Traditional IDEs, even the screenshots of Ruby based ones I've seen,
seem to follow the Visual C++ Studio model. (Not sure of they
originated it). There is usually several window panes surrounding an
editor/debugger pane. These have various inspectors or explorers in
them (stack viewer, project tree etc.).
All of these IDEs seem to tackle the approach from the outside-in.
Editing files, executing/debugging whole programs, parsing the entire
object/class hierarchy etc. This sort of style seems necessary for
low-level debugging of object oriented programming languages like C++,
Java etc.
How would an idiomatic Ruby approach look?
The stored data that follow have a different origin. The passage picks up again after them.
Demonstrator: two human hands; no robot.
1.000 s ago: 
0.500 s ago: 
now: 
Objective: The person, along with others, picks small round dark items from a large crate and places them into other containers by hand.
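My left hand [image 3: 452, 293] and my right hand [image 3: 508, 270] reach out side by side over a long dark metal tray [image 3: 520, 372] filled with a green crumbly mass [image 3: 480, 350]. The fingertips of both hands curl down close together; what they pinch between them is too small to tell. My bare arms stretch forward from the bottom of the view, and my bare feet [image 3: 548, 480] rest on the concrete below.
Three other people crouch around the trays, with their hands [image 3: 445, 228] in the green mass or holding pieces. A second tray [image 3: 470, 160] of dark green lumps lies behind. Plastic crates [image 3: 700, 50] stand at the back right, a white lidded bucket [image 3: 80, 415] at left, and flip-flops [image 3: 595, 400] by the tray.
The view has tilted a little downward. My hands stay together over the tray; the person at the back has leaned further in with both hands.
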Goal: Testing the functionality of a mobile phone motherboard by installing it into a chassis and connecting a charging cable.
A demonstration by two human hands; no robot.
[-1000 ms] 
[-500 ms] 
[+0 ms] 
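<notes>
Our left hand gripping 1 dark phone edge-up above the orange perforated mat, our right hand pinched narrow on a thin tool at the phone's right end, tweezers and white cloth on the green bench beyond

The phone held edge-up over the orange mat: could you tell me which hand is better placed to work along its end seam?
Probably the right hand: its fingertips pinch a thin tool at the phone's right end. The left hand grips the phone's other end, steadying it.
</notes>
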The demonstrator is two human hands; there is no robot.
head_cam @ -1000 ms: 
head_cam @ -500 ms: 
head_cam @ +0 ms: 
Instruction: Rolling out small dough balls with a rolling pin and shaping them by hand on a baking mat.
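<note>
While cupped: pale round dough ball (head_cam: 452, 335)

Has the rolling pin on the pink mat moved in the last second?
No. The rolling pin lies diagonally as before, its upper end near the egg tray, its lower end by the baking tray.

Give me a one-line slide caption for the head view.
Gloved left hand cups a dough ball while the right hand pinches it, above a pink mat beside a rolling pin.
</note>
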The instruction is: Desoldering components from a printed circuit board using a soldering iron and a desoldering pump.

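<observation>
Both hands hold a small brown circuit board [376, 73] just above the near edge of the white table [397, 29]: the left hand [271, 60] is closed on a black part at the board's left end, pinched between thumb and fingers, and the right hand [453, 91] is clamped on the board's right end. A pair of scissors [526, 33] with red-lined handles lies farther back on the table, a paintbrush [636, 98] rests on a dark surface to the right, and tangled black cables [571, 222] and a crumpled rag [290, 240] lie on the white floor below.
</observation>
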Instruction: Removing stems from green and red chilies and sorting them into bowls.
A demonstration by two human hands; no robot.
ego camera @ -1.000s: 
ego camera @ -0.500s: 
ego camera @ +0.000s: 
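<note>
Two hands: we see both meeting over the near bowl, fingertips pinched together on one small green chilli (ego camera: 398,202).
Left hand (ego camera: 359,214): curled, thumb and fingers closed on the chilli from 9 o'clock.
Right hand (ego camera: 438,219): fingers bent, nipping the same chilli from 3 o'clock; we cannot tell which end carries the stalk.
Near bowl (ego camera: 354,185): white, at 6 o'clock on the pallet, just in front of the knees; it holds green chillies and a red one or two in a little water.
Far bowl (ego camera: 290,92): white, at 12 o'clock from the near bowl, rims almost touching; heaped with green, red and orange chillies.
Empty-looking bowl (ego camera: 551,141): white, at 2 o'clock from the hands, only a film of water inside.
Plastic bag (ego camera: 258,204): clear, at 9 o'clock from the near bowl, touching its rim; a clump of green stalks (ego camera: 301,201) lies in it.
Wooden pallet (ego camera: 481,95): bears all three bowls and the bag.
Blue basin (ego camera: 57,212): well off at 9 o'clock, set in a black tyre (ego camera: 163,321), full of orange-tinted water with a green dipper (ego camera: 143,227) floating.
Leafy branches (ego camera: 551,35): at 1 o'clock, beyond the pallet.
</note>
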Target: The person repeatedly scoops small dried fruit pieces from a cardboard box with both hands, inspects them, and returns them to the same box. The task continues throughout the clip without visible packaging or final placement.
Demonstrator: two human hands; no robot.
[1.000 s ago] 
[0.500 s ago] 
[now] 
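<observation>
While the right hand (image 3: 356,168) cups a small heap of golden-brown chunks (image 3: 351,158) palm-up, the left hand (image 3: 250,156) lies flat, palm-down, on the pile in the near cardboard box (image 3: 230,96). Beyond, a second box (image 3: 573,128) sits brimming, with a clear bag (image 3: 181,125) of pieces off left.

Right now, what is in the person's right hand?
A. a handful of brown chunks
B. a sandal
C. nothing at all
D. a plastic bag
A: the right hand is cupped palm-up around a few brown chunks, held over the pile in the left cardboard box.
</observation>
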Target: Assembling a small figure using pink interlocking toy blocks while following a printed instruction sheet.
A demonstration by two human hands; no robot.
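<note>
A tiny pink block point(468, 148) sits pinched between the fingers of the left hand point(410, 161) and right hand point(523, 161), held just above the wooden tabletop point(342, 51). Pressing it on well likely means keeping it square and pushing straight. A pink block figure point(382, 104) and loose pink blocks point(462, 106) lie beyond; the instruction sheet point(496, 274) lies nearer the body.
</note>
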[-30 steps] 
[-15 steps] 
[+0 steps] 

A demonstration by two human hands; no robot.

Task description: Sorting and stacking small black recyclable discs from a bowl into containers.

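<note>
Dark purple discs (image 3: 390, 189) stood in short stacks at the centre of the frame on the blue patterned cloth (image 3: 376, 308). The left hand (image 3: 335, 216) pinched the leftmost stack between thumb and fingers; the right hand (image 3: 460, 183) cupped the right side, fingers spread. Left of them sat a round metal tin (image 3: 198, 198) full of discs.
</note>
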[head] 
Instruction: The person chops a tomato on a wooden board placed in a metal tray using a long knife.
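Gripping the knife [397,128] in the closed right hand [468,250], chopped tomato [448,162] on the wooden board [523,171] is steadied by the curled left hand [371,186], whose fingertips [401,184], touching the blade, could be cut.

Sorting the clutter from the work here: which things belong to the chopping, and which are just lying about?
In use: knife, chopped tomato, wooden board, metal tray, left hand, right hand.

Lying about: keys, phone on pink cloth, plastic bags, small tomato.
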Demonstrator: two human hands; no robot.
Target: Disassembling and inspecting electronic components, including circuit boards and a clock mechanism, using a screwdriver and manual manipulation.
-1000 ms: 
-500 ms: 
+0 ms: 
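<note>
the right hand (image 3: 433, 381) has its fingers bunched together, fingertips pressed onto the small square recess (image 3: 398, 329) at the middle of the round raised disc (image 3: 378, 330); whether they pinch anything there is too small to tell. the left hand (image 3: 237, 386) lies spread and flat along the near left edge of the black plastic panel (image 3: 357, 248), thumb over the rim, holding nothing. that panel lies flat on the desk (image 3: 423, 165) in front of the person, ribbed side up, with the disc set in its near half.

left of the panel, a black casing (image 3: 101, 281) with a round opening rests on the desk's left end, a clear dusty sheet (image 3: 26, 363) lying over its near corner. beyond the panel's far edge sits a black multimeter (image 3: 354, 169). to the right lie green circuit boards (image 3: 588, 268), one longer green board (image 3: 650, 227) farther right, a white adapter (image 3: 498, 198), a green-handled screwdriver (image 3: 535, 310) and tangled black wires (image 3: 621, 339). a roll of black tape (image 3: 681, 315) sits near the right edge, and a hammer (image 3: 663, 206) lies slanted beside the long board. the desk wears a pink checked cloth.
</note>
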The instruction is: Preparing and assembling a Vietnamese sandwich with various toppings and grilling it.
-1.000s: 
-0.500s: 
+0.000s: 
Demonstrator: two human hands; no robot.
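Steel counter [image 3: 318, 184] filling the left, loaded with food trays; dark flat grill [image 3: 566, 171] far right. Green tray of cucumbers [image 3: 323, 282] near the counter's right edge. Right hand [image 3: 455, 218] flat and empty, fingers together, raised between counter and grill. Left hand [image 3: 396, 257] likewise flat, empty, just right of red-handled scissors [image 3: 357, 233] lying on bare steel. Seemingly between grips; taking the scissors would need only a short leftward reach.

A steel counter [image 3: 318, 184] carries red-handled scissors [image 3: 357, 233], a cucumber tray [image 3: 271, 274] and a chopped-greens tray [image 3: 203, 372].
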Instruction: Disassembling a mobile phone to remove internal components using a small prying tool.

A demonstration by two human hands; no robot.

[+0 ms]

It seems to me that there are at least 3 aspects of the Ruby language
that are fundamental to understanding the syntax and the semantics.
1) All elements are objects and respond to messages.
2) Blocks/Procs take on a huge precedence in coding style.
3) Enumerations are all the rage. Collections are used everywhere and
have a similar footprint.
For #1, what if the editor/debugger could be sent messages within the
"scratchpad/irb" window. For instance, if you could set a breakpoint
inside a loop, and then send a message to continue to that breakpoint.
This would then be highly scriptable. You could arrange to iterate the
loop only X times, and then stop. I think this is a powerful idea, and
not limited to debugging only Ruby programs.
Another expansion of this idea is to be able to create a custom widget
for debugging.
What if you could use a block in the debugger context? In the
scratchpad, what if I was to write the following code:
Debugger debug do
a=MyClass.new
a.my_method
end
By default, it might step into the block awaiting the next debugger
command. Or it could be modified like this:
Debugger debug(:run_until_exception=>true) do
a=MyClass.new
a.my_method
end
Which would run till it hit an exception, setting the editor focus to
that file window/line #.
For #3, the editor could be considered a collection of lines or statements.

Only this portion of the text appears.